Count how many lines in the entries below hold the string "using", and respond with that number only.
===============
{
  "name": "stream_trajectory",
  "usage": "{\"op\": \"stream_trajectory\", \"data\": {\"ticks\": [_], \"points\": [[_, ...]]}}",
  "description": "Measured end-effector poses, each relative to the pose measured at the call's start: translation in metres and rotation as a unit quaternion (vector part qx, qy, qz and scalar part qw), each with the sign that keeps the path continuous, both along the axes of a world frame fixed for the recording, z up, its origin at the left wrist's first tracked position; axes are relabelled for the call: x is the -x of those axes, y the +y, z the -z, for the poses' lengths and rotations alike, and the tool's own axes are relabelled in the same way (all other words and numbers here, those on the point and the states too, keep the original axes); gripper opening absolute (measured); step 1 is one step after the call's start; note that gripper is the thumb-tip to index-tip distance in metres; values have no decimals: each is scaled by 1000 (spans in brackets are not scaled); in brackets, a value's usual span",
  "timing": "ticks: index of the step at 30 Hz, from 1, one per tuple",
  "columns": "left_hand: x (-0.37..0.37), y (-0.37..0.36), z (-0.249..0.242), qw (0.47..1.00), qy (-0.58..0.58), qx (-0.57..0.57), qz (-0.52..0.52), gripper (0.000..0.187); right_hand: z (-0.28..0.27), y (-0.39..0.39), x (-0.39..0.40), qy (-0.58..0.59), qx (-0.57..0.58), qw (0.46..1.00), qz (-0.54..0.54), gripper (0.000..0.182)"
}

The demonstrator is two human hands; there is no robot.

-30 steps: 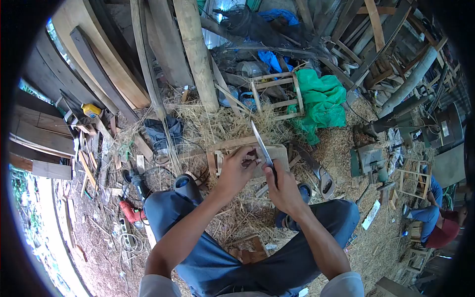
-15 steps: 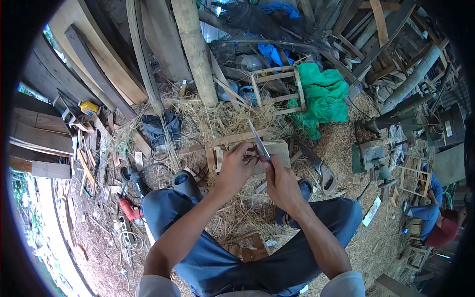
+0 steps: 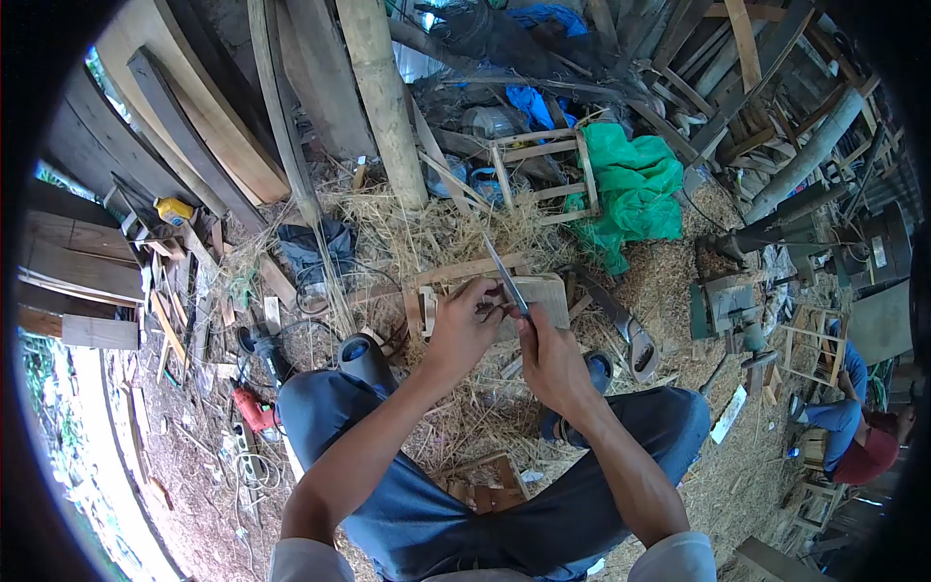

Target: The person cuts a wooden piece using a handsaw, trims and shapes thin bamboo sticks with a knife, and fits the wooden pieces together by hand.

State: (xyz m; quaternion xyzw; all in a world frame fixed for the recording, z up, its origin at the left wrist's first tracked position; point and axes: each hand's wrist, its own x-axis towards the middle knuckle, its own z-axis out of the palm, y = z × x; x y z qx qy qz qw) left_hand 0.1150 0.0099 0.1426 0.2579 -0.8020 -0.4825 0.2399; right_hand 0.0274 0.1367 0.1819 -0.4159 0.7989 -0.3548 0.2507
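Note:
A long pointed metal blade (image 3: 506, 272) slants up and to the left from my right hand (image 3: 555, 361), whose fingers and thumb are wrapped round its lower end. Close beside the blade is my left hand (image 3: 464, 330), with its fingers curled in a pinch round a small dark piece too small to make out. Both hands are nearly touching, above a pale wooden block (image 3: 551, 299) that lies between my feet. My hands partly cover that block.
Straw and shavings litter the ground. A red drill (image 3: 254, 407) and a grinder (image 3: 269, 357) lie left of my knee. Ahead are a bamboo post (image 3: 386, 107), a wooden frame (image 3: 539, 151) and green sheeting (image 3: 635, 189). Another person (image 3: 858, 441) sits far right.
The blade has tilted very slightly. Both hands stay in almost the same place and keep their grip.

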Motion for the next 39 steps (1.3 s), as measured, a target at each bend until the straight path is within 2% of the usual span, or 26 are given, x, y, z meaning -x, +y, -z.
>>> {"op": "stream_trajectory", "data": {"ticks": [5, 7, 14, 20, 26, 29, 31, 32, 34, 38, 39], "points": [[0, 1, -11, 1000, -7, 20, 0, 28, 4, 0, 0, 14, 17, 1000, -2, 14], [1, 1, -10, 1000, 5, -26, -4, 28, 4, 0, 0, 15, 1, 1000, -7, 14], [3, 2, -2, 999, 17, -26, -8, 24, 17, -1, -1, 63, 12, 998, -1, 12], [3, 2, -16, 998, -3, 44, -32, 23, 20, -7, 2, 84, 15, 996, -17, 14], [0, -2, 0, 999, 8, 19, -25, 35, 23, -6, -1, 112, 43, 993, -21, 15], [-2, -4, -3, 997, 0, 72, -8, 38, 22, -6, -1, 104, 30, 994, -16, 15], [-3, -2, -6, 1000, -7, -16, -9, 39, 15, -6, -1, 85, -14, 996, -2, 16], [-3, -4, -8, 1000, -8, -16, -10, 39, 16, -6, 0, 83, -14, 996, -3, 16], [-3, -8, -13, 997, -49, 54, -2, 40, 19, -5, -1, 95, 12, 995, 0, 16], [-2, -26, -11, 997, -28, 67, 40, 36, 17, -5, 0, 79, 24, 997, 4, 16], [0, -27, -9, 998, -10, 15, 68, 33, 17, -5, 0, 77, 27, 997, -1, 15]]}}
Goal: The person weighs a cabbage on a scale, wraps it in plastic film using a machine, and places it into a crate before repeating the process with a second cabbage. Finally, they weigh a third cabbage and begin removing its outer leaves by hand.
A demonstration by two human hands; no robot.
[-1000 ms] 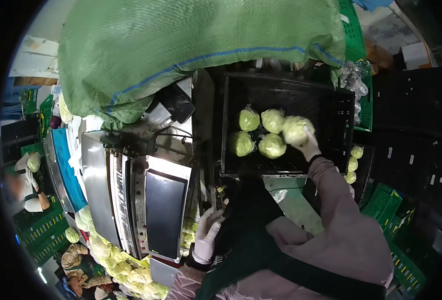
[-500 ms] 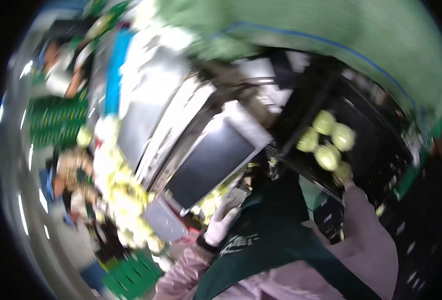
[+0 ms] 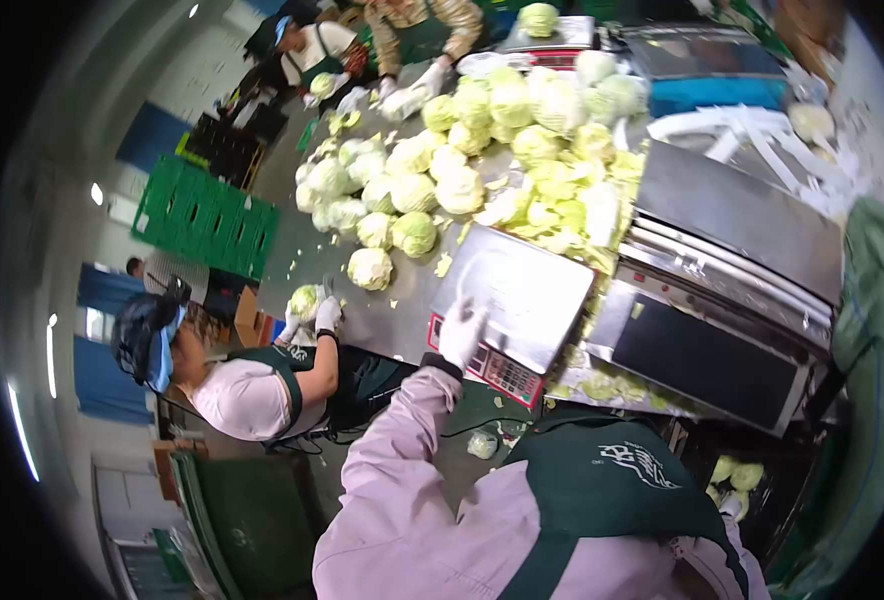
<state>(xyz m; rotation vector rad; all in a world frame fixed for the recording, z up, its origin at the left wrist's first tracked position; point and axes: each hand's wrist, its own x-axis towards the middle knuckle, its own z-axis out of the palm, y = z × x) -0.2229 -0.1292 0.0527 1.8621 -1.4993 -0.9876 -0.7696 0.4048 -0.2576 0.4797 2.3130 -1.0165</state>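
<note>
The right grip [image 3: 732, 507] is low by the body, at the black box [image 3: 784, 475], right next to some pale green cabbages [image 3: 747, 475]; I can't tell if it is open or closed, or if it has one. The left grip [image 3: 462, 332] is in a white glove, with its fingers open and nothing in it. It seems to be reaching over the scale [image 3: 527, 295], but I can't tell if it touches. To the right of the left grip is a big metal machine [image 3: 707, 350], with a green bag [image 3: 867, 300] past it. The scale sits on a gray surface [image 3: 417, 280], and past the left grip is a big pile of cabbages [image 3: 462, 190]. To its left, a person in a dark cap [image 3: 247, 400] has a cabbage [image 3: 304, 300]. Far past the grip are two more people [image 3: 422, 35] and, off to the left, green boxes [image 3: 202, 215].
</note>
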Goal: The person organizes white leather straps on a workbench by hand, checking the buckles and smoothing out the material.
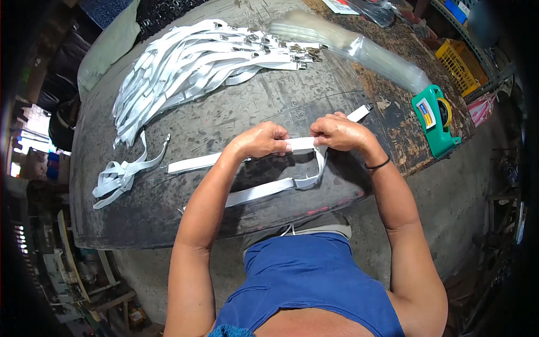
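A white strap (303, 144) is stretched between my two hands above the dark tabletop. My left hand (263, 140) pinches it at one side, fingers closed. On the other side my right hand (343, 133) grips it, fingers bent round it. Past my right hand the strap end carries a metal clip (368, 106). Nearer my body lies another length of white strap (261, 192) with a slider, curving up toward my right hand. A flat white strip (193, 163) extends left from beneath my left wrist.
A large pile of white straps (191, 62) with metal clips lies at the back left. A loose tangled strap (120, 177) rests at the left. Clear plastic sleeves (359, 48) and a green tape dispenser (435, 123) are at the right. A yellow crate (457, 67) stands beyond the table (135, 224).
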Motion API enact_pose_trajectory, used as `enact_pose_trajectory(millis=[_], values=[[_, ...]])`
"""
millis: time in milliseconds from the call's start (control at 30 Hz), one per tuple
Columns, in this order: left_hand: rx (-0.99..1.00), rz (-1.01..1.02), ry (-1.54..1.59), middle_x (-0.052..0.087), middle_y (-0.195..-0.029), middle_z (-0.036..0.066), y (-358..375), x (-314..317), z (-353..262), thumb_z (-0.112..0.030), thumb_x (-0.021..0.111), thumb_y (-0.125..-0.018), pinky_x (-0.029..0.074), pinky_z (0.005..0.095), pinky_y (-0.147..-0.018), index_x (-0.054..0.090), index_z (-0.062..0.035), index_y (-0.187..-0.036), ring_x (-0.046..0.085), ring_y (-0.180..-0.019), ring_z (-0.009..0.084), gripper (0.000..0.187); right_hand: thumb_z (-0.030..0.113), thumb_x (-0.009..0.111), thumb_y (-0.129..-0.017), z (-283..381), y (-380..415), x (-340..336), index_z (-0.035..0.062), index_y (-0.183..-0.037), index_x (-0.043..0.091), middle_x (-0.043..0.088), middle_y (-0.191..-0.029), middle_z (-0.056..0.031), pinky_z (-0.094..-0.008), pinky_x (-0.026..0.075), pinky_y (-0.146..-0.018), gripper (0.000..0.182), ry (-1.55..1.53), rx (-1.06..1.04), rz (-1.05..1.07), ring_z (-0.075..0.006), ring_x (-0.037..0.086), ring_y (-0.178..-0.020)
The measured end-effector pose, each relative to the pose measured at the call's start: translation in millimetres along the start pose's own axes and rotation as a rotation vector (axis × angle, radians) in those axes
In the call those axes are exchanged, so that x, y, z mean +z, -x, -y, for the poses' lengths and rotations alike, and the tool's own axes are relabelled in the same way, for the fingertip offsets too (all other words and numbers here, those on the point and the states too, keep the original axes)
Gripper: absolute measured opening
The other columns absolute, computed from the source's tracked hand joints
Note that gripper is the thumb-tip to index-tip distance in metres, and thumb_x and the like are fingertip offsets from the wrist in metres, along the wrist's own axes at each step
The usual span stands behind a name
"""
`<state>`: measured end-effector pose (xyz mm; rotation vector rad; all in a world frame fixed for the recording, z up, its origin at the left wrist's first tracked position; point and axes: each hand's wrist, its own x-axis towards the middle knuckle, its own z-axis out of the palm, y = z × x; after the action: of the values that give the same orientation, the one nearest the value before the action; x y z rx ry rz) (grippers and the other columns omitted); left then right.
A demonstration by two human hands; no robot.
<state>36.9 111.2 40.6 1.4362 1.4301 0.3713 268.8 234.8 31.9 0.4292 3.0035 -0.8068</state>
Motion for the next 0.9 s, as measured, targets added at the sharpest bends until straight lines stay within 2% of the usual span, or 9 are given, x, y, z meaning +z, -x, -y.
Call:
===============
Result — 2